-- Action item --
Please copy out every line in the records below that includes the word "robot".

-- Dataset records --
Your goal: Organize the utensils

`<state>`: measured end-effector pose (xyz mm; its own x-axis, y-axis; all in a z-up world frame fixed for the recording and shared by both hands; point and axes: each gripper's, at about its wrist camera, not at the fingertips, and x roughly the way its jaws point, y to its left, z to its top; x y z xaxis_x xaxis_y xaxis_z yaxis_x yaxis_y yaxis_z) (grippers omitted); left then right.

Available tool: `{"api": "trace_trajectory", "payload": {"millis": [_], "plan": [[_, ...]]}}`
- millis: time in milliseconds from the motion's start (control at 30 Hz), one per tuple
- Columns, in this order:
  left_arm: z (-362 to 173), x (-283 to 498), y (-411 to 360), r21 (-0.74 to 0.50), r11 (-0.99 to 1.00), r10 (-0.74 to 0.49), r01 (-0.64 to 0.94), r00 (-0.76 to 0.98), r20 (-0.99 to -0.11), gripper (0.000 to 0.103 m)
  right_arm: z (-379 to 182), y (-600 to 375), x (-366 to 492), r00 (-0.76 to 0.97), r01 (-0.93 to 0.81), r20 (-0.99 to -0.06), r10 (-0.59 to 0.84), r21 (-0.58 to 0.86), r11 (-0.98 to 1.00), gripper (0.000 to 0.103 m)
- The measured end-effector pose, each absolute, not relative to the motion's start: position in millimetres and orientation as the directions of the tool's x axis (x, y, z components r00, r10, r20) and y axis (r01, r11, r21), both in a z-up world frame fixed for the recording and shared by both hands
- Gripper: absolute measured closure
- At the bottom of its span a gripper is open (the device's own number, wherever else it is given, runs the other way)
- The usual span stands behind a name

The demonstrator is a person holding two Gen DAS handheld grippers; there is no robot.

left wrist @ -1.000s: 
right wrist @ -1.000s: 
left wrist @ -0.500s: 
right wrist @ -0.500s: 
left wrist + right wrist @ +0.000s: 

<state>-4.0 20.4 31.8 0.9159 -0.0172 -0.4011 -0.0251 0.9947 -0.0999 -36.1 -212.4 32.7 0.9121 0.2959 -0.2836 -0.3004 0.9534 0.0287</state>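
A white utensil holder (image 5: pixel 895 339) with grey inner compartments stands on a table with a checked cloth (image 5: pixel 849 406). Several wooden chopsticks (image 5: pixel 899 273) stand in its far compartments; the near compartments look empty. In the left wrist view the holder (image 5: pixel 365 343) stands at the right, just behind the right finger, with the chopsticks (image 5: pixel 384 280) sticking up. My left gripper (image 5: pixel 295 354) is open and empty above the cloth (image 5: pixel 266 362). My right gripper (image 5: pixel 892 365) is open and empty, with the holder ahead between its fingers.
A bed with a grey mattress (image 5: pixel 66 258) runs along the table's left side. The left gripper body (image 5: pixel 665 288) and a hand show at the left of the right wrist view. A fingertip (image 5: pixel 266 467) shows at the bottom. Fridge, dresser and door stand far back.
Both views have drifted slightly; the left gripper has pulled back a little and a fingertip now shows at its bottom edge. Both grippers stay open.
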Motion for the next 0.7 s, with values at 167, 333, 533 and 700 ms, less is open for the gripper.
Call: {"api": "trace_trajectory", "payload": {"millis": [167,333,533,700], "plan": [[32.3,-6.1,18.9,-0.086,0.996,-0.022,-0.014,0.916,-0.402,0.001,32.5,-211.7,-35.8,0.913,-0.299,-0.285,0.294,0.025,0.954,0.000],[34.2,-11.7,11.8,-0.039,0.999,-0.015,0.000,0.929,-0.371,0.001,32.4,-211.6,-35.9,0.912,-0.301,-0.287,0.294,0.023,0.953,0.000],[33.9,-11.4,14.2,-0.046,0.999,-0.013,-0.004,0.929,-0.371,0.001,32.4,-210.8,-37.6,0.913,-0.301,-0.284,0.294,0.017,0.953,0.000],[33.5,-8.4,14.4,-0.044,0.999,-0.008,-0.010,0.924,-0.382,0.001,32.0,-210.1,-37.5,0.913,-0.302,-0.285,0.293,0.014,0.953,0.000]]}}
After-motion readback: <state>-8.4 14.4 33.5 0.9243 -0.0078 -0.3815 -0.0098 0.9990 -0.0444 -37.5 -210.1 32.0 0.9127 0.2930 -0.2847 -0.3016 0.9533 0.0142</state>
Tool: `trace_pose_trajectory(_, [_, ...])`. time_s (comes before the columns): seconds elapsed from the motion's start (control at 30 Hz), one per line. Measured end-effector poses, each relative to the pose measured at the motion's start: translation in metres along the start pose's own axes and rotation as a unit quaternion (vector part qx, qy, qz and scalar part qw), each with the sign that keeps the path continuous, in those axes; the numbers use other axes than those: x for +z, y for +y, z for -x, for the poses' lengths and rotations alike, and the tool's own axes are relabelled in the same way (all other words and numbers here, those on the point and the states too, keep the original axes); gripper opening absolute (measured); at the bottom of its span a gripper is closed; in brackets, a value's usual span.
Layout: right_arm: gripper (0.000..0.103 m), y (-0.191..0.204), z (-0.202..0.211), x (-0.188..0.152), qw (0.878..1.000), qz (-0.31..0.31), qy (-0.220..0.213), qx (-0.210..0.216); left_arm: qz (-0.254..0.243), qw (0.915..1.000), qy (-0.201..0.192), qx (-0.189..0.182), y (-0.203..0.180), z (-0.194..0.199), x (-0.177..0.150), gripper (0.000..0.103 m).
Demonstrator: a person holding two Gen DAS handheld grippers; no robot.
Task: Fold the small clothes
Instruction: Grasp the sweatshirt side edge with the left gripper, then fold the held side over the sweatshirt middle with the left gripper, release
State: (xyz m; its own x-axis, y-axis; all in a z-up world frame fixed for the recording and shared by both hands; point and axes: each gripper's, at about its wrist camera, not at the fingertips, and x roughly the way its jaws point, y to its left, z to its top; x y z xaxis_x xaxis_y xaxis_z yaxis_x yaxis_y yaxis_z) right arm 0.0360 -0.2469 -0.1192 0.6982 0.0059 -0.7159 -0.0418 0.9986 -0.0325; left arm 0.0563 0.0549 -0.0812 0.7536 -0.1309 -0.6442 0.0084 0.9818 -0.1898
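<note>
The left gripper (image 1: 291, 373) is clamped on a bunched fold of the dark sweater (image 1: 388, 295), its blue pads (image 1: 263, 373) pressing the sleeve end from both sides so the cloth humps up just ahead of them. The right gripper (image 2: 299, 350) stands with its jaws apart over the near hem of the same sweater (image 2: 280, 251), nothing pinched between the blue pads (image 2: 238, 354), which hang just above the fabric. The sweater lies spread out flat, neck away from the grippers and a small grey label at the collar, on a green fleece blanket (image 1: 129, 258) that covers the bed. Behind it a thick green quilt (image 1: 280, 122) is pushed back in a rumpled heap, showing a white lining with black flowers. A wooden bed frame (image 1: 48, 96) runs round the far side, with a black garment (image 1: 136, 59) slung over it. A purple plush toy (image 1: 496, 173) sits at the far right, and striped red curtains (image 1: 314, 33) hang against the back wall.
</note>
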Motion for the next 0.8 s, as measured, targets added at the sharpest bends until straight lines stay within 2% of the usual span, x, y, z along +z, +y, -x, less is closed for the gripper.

-- Result of the task --
The demonstrator is a person holding two Gen DAS handheld grippers; there is no robot.
Demonstrator: a person holding two Gen DAS handheld grippers; no robot.

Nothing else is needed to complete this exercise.